__Directions for this task__.
Every entry should be returned exactly. Omit none of them.

__Given records__.
-=-=-=-=-

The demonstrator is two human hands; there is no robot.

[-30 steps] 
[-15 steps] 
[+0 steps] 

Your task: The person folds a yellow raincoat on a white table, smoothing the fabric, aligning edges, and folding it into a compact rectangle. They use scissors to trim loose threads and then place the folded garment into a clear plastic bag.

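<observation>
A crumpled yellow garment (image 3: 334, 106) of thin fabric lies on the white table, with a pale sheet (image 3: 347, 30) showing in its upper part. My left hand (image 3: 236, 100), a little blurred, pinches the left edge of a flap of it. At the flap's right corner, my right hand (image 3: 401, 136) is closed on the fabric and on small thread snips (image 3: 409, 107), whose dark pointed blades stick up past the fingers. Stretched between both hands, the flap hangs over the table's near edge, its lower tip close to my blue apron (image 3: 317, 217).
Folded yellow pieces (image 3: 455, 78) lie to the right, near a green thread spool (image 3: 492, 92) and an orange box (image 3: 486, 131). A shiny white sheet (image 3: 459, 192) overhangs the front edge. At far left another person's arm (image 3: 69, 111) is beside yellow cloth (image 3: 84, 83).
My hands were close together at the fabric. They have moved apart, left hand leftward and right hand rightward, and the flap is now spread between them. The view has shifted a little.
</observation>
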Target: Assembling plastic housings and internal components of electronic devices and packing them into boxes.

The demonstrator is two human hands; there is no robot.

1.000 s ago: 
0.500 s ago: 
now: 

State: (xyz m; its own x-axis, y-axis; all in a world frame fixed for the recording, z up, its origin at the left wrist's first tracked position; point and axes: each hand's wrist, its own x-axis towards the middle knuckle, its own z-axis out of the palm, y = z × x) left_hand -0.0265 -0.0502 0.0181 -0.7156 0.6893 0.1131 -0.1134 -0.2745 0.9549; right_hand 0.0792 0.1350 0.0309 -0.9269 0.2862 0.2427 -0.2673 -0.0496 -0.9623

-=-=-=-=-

__Final answer__.
The demonstrator is two human hands; there is no robot.

[-30 steps] 
[-15 steps] 
[+0 steps] 

Your task: The person folds a yellow raincoat on a white table, smoothing the fabric, aligning edges, and folding it into a compact rectangle. They use scissors to trim loose threads and then place the folded garment into a clear plastic bag.

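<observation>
A crumpled yellow garment (image 3: 334, 106) of thin fabric lies on the white table, with a pale sheet (image 3: 347, 30) showing in its upper part. My left hand (image 3: 236, 100), a little blurred, pinches the left edge of a flap of it. At the flap's right corner, my right hand (image 3: 401, 136) is closed on the fabric and on small thread snips (image 3: 409, 107), whose dark pointed blades stick up past the fingers. Stretched between both hands, the flap hangs over the table's near edge, its lower tip close to my blue apron (image 3: 317, 217).
Folded yellow pieces (image 3: 455, 78) lie to the right, near a green thread spool (image 3: 492, 92) and an orange box (image 3: 486, 131). A shiny white sheet (image 3: 459, 192) overhangs the front edge. At far left another person's arm (image 3: 69, 111) is beside yellow cloth (image 3: 84, 83).
My hands were close together at the fabric. They have moved apart, left hand leftward and right hand rightward, and the flap is now spread between them. The view has shifted a little.
</observation>
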Target: Assembling plastic housings and internal components of electronic devices and packing them into boxes.

The demonstrator is two human hands; there is no robot.

1.000 s ago: 
0.500 s ago: 
now: 

State: (xyz m; its own x-axis, y-axis; all in a world frame fixed for the recording, z up, its origin at the left wrist's first tracked position; point and axes: each hand's wrist, its own x-axis towards the middle knuckle, its own z-axis out of the palm, y = z × x) left_hand -0.0265 -0.0502 0.0181 -0.7156 0.6893 0.1131 -0.1134 -0.2745 0.9549; right_hand 0.0792 0.1350 0.0309 -0.9269 0.2862 0.2427 -0.2673 -0.0496 -0.9623

Nothing more is needed to finish the exercise.